Your soap recipe already is rich in palmitic and stearic fatty acids -- rich enough to produce a hard soap all on its own fairly soon after saponification is finished. The fact that you can remove the soap from molds at 18-24 hours is proof of this.

So you already have soap that's already hard fairly quickly. It doesn't make sense to then add one or more salts (sodium lactate is a salt) to improve a situation that's already at an optimum.

Most bar (NaOH) soap makers don't realize that adding salts can have the paradoxical effect of softening bar soap that's already at optimum hardness. Liquid (KOH) soap shows this effect more clearly than bar soap -- we know salts can add thickness to liquid soap, but only to a point. Adding salt(s) beyond that optimum point actually causes the soap to become thinner. In bar soap, the effect is similar in that salts added beyond the optimum amount will tend to increase the softness of the soap.

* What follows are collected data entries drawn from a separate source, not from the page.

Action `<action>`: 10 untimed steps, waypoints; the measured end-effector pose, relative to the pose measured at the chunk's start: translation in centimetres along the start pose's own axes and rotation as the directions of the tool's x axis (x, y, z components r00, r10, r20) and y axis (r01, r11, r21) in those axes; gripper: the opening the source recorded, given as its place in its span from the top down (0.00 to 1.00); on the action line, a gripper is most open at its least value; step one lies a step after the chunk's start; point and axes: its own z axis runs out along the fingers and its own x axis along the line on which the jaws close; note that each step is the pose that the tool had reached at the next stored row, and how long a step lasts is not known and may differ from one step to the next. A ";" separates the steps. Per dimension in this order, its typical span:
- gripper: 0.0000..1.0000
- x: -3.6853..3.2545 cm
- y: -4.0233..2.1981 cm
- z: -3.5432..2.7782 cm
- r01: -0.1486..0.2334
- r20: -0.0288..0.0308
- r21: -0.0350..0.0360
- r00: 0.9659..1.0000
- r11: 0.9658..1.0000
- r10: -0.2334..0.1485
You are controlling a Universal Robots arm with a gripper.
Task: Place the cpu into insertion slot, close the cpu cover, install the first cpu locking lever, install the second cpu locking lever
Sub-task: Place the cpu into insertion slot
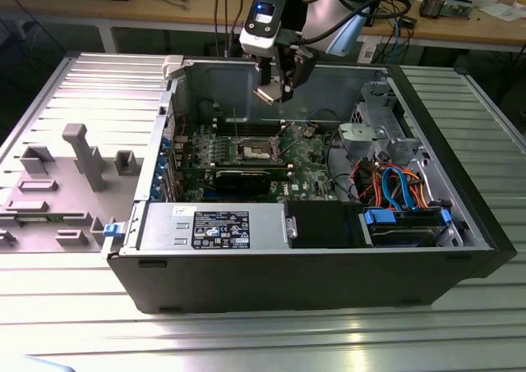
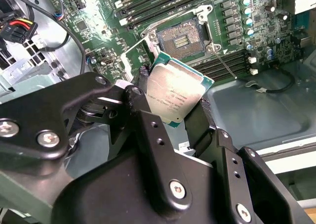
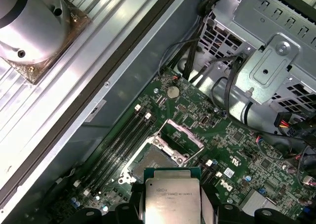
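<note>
1. Hand (image 1: pixel 271 91) hangs over the open case, clamped on the cpu by two opposite edges. In the second wrist view its black fingers (image 2: pixel 197 122) press on either side of the chip.
2. Surface (image 1: pixel 246 339) of ribbed metal carries the case, with grey fixtures (image 1: pixel 82 154) at the exterior view's left.
3. Case (image 1: pixel 288 265) lies on its side with its open side up; the power supply (image 1: pixel 214 227) runs along its near wall.
4. Board (image 1: pixel 311 152) is green and lies flat on the case floor.
5. Socket (image 1: pixel 256 150) is bare, and its contacts show in both wrist views (image 2: pixel 181 38) (image 3: pixel 155 159). It sits below the hand and apart from it.
6. Cover (image 3: pixel 192 138) stands swung up at one edge of the socket, with board showing through its window.
7. Cpu (image 1: pixel 269 94) is held in the air over the board, near the socket but not touching it. Its metal top faces both wrist views (image 2: pixel 175 93) (image 3: pixel 172 199).
8. Lever (image 2: pixel 224 65), a thin rod, angles out beside the socket.
</note>
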 end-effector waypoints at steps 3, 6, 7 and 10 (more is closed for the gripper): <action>0.45 0.00 -0.02 0.20 0.000 0.000 0.000 1.000 1.000 0.000; 0.45 -0.01 -0.04 0.44 -0.001 0.000 0.000 1.000 1.000 0.001; 0.45 -0.01 -0.04 0.50 -0.003 0.000 0.000 1.000 1.000 0.003; 0.45 -0.01 -0.06 0.71 -0.023 0.002 0.000 1.000 1.000 0.023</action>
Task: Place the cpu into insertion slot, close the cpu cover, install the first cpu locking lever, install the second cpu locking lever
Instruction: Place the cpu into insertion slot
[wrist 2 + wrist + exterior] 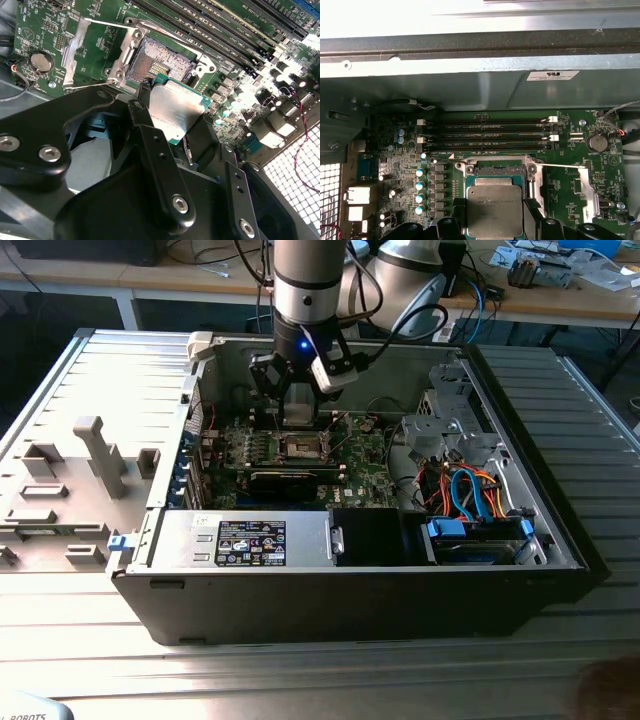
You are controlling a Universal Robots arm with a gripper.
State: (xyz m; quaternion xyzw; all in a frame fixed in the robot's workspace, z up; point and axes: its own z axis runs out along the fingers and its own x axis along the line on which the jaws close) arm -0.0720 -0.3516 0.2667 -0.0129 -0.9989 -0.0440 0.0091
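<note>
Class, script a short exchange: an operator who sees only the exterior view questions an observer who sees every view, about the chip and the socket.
Operator: The claw hangs over the green board inside the case. Is it carrying anything?
Observer: Yes. In the second wrist view it grips the silvery chip.
Operator: Is that chip seated in the socket?
Observer: No. In the second wrist view the socket's contacts lie bare, and the chip is at its edge, not in it.
</note>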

One soap maker was having problems with their soap some time ago due to this effect. They were adding several sodium-based salts to their soap. Each of the salts was used at a normal dose, so there was no concern there. But there were several salts being added -- I don't recall what they were doing exactly, but it was something like adding sodium citrate as a chelator, sodium lactate for easy unmolding, and sodium chloride (table salt) for greater hardness. The combined effect of this high overall load of salts caused the soap to become softer and rubbery. Once the soap maker eliminated some of the salt load, the soap was no longer overly soft.

If your soap isn't ready quite soon enough to suit you, you might try increasing the lye concentration a bit -- maybe try 35% rather than 33% -- and see if that is helpful.

And/or try soaping slightly warmer to ensure the soap goes into gel during saponification. Your comment that the soap was crumbly is a hint that this particular batch of soap might not have gotten warm enough during saponification.

And/or refrigerate the finished soap to cool the outer surface enough so the soap can be removed from the mold.